Data records:

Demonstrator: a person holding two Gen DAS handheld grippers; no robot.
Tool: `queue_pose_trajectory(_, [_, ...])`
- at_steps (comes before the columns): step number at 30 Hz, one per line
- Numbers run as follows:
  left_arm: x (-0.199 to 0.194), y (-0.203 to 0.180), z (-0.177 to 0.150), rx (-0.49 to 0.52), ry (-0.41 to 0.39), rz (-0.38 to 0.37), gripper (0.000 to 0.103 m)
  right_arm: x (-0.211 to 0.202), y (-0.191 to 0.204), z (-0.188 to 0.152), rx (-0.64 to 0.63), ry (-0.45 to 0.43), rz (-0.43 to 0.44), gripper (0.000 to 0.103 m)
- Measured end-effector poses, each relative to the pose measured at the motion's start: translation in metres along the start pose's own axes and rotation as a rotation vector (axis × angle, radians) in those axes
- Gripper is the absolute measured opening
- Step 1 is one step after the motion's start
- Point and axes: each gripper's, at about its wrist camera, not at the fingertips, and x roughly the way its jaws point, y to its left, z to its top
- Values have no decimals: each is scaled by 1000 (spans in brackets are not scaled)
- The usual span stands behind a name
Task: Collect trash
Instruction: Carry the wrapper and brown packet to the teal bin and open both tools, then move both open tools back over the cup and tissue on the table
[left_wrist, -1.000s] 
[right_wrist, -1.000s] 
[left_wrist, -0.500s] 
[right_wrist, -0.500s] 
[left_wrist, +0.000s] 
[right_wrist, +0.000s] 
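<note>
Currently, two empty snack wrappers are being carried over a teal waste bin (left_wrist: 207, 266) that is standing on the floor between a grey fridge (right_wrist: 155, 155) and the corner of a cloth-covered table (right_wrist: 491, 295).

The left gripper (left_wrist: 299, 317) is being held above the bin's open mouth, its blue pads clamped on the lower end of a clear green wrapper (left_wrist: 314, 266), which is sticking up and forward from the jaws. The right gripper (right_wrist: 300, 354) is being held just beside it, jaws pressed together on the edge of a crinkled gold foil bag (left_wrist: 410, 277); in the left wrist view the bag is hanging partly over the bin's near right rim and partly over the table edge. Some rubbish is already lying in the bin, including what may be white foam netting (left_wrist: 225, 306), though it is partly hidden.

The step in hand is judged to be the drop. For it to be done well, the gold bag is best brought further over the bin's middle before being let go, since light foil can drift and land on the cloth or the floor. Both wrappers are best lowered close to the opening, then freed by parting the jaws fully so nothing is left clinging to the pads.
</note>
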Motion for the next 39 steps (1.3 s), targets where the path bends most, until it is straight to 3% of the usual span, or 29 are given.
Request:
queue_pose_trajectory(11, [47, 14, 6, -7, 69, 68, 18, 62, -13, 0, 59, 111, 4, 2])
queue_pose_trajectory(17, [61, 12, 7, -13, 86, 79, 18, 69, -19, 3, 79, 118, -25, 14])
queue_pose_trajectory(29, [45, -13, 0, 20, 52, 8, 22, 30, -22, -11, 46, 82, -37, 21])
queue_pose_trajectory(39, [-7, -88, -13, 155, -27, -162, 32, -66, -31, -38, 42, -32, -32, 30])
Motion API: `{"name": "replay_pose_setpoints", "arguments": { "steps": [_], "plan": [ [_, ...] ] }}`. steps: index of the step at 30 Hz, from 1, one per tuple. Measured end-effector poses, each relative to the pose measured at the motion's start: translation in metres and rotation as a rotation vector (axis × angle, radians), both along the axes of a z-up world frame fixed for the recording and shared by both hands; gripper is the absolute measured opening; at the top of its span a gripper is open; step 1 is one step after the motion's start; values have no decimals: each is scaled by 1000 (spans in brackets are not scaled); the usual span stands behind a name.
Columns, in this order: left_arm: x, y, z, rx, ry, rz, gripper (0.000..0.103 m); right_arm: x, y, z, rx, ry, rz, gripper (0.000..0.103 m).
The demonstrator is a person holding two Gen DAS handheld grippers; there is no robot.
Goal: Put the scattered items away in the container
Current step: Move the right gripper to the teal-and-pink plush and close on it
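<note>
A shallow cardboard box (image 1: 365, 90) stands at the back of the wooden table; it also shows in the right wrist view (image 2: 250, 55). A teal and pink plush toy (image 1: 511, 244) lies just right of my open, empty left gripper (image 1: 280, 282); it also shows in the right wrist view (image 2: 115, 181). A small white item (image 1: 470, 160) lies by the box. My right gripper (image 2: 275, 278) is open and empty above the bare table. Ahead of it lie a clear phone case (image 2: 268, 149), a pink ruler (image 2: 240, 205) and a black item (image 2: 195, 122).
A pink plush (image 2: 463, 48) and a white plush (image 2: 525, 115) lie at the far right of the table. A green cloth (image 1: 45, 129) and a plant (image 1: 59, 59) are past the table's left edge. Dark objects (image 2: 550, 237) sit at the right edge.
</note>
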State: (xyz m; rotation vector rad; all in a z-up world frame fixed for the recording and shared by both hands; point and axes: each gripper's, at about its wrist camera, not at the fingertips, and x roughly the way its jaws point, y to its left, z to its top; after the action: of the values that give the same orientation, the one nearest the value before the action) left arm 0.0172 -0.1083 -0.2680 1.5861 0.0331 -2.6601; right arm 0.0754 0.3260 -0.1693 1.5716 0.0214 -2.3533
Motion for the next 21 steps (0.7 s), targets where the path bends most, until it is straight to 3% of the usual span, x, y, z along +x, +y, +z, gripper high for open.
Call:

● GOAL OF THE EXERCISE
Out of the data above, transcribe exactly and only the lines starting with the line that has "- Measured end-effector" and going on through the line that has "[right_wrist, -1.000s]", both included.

● YOUR RESPONSE
- Measured end-effector poses, each relative to the pose measured at the motion's start: translation in metres along the start pose's own axes and rotation as a rotation vector (axis × angle, radians) in those axes
- Gripper is the absolute measured opening
- Step 1 is one step after the motion's start
- Point and axes: each gripper's, at about its wrist camera, not at the fingertips, and x roughly the way its jaws point, y to its left, z to its top
- Values have no decimals: each is scaled by 1000 (spans in brackets are not scaled)
- The usual span stands behind a name
Task: Collect trash
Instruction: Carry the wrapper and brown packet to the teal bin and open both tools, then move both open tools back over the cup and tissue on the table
[left_wrist, -1.000s] 
[right_wrist, -1.000s] 

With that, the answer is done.